Generation Edge will not be pacified by false expressions of agreement. They have grown up with the most sophisticated special effects in movie history; they know better than most the difference between a deep fake and the real article.
Parents, too, need to front up, taking responsibility for providing proactive guidance, rather than attempting to become peers to their teenage children.
A recent report suggested that parents are seeking the help of professional coaches because their children are ‘triple screening’ - that is, watching laptops, tablets and phones at the same time.
Why the need for coaching on this? Why not simply play the role most parents have played for millennia?
Granted, we suffer today from a breakdown of the extended family and globalisation means that we tend to live further away from relatives than our parents’ generation. Some parents now find themselves without any hands-on access to family elders, who might once have provided advice and support.
Technology does offer us wonderful tools to help us provide oversight and contact points for our children. In the end, though, gadgets can only augment human contact. In an age of ‘high tech’, teens need ‘high touch’ and real-world face-time more than ever.
Generation Edgers will not respect acquiescence when they’re looking to their parents, teachers and leaders to provide role modelling and the benefits of experience.
Leaders and parents also need to heed what this generation says in the digital space. This is where much of their activism begins.
It is where nascent ideas will be personally and collectively developed over time. It is where future campaigns will be organised.

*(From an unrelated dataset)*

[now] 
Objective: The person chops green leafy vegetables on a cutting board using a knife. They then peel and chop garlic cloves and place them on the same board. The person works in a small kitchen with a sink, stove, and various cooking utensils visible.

We must also grasp that Edgers are more likely to display self-reliance than Millennials. Studies have shown that they already expect to meet opposition in the pursuit of their goals. They also believe that obstacles must be met with strength.
Leaders, educators and public service providers will need to avoid a ‘nanny state’ approach to Edgers, allowing them more room to work some things out for themselves. Any attempts at spoon-feeding are likely to be met with defiance.
Finally, in seeking to understand the mindset of Edgers, it is helpful to realise that on some moral and ethical issues they are more conservative than Millennials.
A 2014 report from the UK’s National Health Service showed that the proportion of under-20s who said they had taken illegal drugs in the month previous had halved compared to a decade earlier.
At that time, only two drugs listed as being on the rise among Edgers and both were legal. They were Ritalin and ModaSinil, both of which are stimulants that are sometimes used to power students through long study sessions.
The Greta Thunberg effect is, like most large-scale movements, partly a result of the right person and the right cause converging at the right time.
The response to it, particularly among young people, is mystifying or concerning to some adults. Yet it is understandable through the lens of not only climate concern but generational traits.